Midwife started to do all the usual checks and discovered that my BP was again very high at 120/92. She was extremely concerned that I was in so much pain and obviously that my BP was so high. She was very disappointed that no-one had done a vaginal exam whilst in hospital to see if anything was happening. She decided that she wanted me to go back to hospital and be assessed on the unit, and called ahead to tell them that I was on my way. She also requested that I have an internal so sent me with a letter stating this. 

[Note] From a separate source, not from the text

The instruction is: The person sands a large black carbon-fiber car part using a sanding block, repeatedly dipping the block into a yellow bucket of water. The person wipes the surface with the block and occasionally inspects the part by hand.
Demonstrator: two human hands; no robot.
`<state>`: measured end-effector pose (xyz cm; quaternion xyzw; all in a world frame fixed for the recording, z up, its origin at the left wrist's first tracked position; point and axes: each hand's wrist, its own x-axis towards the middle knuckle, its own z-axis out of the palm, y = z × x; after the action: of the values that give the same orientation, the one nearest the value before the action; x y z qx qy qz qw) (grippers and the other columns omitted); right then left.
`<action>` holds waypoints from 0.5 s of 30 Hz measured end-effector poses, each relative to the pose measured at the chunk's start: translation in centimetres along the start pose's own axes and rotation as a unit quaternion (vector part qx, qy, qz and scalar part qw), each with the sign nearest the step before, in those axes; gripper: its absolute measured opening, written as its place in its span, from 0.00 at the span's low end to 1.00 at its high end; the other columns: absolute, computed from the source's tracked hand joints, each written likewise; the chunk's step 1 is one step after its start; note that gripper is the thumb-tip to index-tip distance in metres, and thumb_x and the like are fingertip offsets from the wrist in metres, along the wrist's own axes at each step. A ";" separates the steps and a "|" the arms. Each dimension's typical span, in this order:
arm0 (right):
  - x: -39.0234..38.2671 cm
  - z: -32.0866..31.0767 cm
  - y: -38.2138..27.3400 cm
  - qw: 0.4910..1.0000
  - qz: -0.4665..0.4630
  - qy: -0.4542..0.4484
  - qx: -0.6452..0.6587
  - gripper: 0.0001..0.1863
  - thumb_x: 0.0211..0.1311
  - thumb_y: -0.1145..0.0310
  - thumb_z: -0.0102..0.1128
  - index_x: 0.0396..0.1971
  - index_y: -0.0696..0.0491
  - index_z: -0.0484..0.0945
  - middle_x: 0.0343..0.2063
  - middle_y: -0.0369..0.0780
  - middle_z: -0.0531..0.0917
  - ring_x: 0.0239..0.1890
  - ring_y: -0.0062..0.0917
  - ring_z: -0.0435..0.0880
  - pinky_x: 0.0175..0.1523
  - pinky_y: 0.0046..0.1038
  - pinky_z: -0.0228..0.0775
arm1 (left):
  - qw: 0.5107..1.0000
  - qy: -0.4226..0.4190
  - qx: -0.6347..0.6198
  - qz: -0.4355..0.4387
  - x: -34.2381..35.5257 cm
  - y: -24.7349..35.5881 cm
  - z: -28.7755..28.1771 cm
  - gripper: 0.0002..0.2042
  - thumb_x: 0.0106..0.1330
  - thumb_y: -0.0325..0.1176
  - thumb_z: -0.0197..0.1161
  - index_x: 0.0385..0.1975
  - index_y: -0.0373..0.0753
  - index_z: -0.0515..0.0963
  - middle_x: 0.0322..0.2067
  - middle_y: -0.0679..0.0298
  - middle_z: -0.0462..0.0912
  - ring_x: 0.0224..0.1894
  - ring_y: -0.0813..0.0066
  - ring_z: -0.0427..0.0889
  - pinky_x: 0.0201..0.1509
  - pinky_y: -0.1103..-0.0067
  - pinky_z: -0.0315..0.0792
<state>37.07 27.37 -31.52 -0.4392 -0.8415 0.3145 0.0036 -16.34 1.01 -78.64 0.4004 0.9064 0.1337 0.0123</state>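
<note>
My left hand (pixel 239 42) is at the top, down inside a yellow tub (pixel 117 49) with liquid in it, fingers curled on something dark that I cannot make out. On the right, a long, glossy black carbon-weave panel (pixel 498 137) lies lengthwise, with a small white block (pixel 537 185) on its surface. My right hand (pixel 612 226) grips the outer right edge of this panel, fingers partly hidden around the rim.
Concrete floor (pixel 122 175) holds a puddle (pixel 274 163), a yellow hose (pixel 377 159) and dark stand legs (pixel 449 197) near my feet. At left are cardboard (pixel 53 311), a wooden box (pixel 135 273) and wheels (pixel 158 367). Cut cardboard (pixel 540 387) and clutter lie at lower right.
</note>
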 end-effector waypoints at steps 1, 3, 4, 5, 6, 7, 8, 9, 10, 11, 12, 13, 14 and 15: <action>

Got to the unit at around 3.30pm and was put onto the monitors straight away, twins were moving fine and they found that I was having regular contractions. Bp was still high so they called for the consultant. A very useless SHO came to see me and decided that my BP was high due to the pain I was in with walking! She then told me that they would send me home with strong painkillers and basically I would have to sit tight and wait for the induction. I asked about the internal as my mw had requested and she said that she could get a Midwife to do one but she really didn't see the point. I requested to have one all the same. She left and they took me off the monitors and the mw started the internal. Her face was a picture when she discovered that I was 4cms dilated, she said that she could feel the head and the waters were bulging and extremely tight on the baby&#8217;s head. She immediately shouted for the SHO to come back and she then told her that she couldn't send me home as my waters would be breaking at anytime!!! I felt a huge relief at not being sent home, after being fobbed off for so long.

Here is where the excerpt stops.